Maximising energy use from new farmer-invested renewable energy should be the priority to make projects pay.
Last month’s Queen’s Speech failed to clarify the future for schemes such as the Feed-in Tariffs (Fits) or Renewables Obligation, but there is little doubt that projects will have to become less dependent on support.
Falling support levels also mean that for developer-led projects, which lease land from farmers, it will be more important than ever to secure the right deal.
With support for large-scale (5MW) solar likely to be cut further, there is a feeding frenzy among developers looking for suitable 10-12ha sites (for example, under the 5MW threshold) which have grid connection, says Victoria Lancaster of Carlisle-based H&H Land and Property.
She urges caution when being asked to sign exclusivity deals with any renewables developer and to only do so if the terms are favourable and it is for a short period (six to 12 months).

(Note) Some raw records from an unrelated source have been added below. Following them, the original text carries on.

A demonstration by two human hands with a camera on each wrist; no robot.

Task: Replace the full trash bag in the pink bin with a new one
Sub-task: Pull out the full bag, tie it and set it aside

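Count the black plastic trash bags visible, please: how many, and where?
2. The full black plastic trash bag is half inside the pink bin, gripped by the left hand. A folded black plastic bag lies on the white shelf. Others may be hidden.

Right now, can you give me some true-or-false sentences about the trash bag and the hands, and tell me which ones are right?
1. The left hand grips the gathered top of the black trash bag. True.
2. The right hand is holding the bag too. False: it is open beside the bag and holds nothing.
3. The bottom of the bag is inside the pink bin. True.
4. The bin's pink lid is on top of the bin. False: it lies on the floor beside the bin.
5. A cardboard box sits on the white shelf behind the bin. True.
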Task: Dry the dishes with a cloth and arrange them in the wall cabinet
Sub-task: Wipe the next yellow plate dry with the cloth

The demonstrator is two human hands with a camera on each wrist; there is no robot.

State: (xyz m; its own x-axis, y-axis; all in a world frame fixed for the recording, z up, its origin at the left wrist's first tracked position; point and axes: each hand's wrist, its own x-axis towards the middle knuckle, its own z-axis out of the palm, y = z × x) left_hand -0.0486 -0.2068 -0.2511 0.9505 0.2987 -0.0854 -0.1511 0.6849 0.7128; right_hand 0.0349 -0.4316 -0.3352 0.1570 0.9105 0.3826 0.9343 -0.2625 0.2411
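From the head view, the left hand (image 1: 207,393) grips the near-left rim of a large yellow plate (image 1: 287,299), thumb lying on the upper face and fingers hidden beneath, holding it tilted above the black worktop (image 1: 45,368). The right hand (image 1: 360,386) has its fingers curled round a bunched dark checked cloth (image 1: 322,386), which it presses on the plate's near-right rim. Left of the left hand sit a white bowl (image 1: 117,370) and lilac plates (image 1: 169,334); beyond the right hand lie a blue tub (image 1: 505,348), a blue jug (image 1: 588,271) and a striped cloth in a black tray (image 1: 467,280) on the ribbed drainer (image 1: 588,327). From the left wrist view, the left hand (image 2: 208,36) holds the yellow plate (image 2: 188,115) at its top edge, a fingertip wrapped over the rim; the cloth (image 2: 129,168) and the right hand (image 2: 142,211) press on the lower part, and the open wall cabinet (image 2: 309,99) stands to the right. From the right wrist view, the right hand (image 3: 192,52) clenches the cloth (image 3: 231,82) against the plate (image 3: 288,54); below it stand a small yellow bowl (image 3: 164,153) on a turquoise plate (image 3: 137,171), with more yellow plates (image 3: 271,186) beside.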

“It often takes six months to carry out the feasibility and grid work anyway. Generally the exclusivity agreement isn’t legally binding, unless heads of terms have been included.
“It is usually only when you sign the option and lease agreement that it becomes legally binding and that wouldn’t normally be done until grid connection has been obtained and the site is in planning.”
Option and lease agreements must build in as much protection as possible for the landowner, covering:
- Payment terms and timescale, including financial arrangements if connection is delayed
- Implications of construction for the farm business, including soil structure and access
- Future site extension – should be subject to further negotiation
- Access rights (frequency/route)
- Site management/maintenance
- Cable routes
- Insurance/legal costs
Ms Lancaster says the prospect of subsidy-free solar means there is increasing interest in so-called “merchant plant” solar developments of 32-40ha that have economies of scale to go ahead without support.
“They have huge hurdles to overcome in terms of grid connection and planning, but some are looking for sites now with a view to connecting in 2018-2023. It is something that will continue to develop.”
Mark Newton of Fisher German expects solar to be viable without support in the next three to five years.
The new government has targeted large wind farms, committing in its Energy Bill to transfer consenting powers for onshore wind farms of 50MW+ in England and Wales to local planning authorities, rather than the secretary of state.
Details about plans to end new subsidies for onshore wind farms will be announced by the Department of Energy and Climate Change soon, it says.
“There is a lot of nervousness among big wind farm developers and it will be very difficult for new projects over the next five years, but some are prepared to take a long-term view, so the market is definitely not dead,” says Mr Newton.
But developers are becoming more selective, focusing on sites with the best chance of obtaining planning, adds Ms Lancaster. These include sites which are far from housing and ministry of defence property, not in any special landscape designation and with high wind speeds.
There are question marks too over single-turbine projects, particularly with a review of FiTs due this year. Mr Newton believes support is unlikely to disappear altogether, although further cuts will seriously affect the viability of many projects.
“Unless you have very good wind speed, smaller sub-50kW turbines haven’t been very viable for some time and the 50-250kW sector is also quite marginal. Even 500kW turbines will struggle if FiTs keep reducing.”
Maximising on-site electricity use is key to improving project viability and more focus should be given to integrating renewables into businesses to reduce reliance on export payments and support, says Ms Lancaster.
“Look at what you can do with electricity across the whole farm to make projects work.”
Biogas potentially offers the biggest opportunities for farmers, both smaller farmer-led projects and large-scale developer schemes.
“There’s a lot of development within AD, particularly as issues with lack of electrical grid capacity mean more are looking at injecting gas to grid instead,” says Mr Newton.
“A number of companies are looking for sites close to medium- or high-pressure gas mains, with rentals of £100,000/year being offered just for the site.”
Developers typically need 2.5-4ha for the AD plant itself, with easy access away from residential areas, he says. A good supply of local feedstock is crucial and companies will often pay over the standard agricultural value to secure this, he says. “A typical 2MW plant needs about 40-45,000t of feedstock a year.”